## ASSIGNED TASK
Everything from the first line of the data through the line with "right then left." is to be echoed exactly, minus the pictures.

*-*-*

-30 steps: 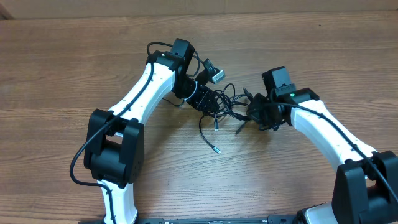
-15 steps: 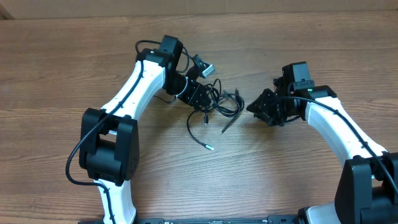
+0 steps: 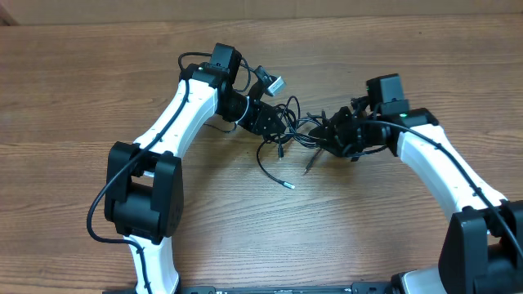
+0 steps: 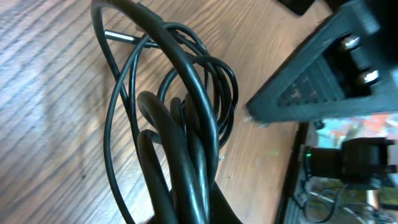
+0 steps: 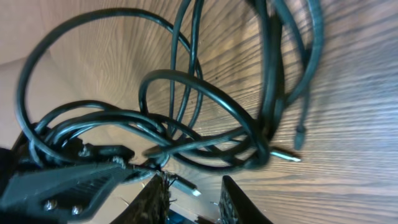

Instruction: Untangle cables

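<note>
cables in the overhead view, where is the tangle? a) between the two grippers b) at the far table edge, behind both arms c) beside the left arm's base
a: the cables sit bunched in the gap between the left gripper and the right gripper, with one loose end trailing toward the near side.

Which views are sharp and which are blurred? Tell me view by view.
Overhead: sharp and evenly lit, soft shadows on the table, cables small but clear. Left wrist: the nearest cables are soft and out of focus toward the bottom edge, the wood grain clearer. Right wrist: cables mostly sharp, the wood washed pale at upper left.
</note>
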`<state>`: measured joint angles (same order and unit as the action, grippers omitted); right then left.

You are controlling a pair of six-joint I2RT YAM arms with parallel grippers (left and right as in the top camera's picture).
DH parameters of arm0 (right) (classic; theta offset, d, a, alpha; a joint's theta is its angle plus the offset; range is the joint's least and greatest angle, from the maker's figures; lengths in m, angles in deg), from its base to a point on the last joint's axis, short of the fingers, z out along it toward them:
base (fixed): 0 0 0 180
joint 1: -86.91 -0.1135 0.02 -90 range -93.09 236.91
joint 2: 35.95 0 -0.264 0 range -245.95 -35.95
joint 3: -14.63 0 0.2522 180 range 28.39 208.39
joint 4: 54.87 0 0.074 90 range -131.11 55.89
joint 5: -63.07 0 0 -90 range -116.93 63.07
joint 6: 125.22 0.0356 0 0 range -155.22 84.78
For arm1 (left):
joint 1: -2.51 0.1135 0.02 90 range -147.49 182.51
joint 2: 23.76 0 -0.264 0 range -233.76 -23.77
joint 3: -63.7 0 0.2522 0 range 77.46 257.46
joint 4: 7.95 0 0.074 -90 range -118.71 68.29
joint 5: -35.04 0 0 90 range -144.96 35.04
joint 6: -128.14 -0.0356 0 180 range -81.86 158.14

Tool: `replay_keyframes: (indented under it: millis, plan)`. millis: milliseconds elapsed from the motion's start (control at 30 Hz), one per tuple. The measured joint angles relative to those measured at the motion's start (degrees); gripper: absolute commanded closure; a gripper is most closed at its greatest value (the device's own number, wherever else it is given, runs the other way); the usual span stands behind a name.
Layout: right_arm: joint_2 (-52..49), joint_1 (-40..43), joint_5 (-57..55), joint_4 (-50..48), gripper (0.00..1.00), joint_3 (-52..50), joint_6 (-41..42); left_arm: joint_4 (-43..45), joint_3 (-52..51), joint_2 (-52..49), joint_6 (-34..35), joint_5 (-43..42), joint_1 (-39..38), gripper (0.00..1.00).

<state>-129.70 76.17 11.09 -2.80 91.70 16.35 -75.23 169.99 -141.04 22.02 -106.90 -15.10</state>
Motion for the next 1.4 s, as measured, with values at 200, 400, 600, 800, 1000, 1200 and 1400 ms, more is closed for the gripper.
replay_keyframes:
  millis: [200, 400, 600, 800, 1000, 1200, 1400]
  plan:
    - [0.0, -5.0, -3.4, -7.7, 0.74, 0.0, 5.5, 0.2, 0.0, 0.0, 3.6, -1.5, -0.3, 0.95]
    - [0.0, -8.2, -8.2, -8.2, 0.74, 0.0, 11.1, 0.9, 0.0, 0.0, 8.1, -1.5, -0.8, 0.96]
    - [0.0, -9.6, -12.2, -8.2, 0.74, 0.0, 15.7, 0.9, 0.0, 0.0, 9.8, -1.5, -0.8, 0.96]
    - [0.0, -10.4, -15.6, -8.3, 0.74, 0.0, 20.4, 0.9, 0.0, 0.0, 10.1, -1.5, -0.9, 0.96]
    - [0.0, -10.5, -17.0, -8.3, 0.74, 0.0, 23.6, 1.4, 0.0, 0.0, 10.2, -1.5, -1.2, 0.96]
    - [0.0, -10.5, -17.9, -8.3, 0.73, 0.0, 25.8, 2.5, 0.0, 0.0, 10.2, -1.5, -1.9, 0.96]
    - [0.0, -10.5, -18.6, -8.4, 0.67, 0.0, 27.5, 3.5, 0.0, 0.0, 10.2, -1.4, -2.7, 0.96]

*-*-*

## EXPECTED ANSWER
-30 steps: 
-15 steps: 
+0 steps: 
+0 steps: 
+0 steps: 

Instruction: Untangle cables

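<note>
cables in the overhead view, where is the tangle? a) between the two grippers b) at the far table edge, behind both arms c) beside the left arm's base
a: the cables sit bunched in the gap between the left gripper and the right gripper, with one loose end trailing toward the near side.

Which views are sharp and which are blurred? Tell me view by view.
Overhead: sharp and evenly lit, soft shadows on the table, cables small but clear. Left wrist: the nearest cables are soft and out of focus toward the bottom edge, the wood grain clearer. Right wrist: cables mostly sharp, the wood washed pale at upper left.
</note>
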`<state>`: measured joint angles (same order and unit as the action, grippers omitted); right then left.

No more output is needed here.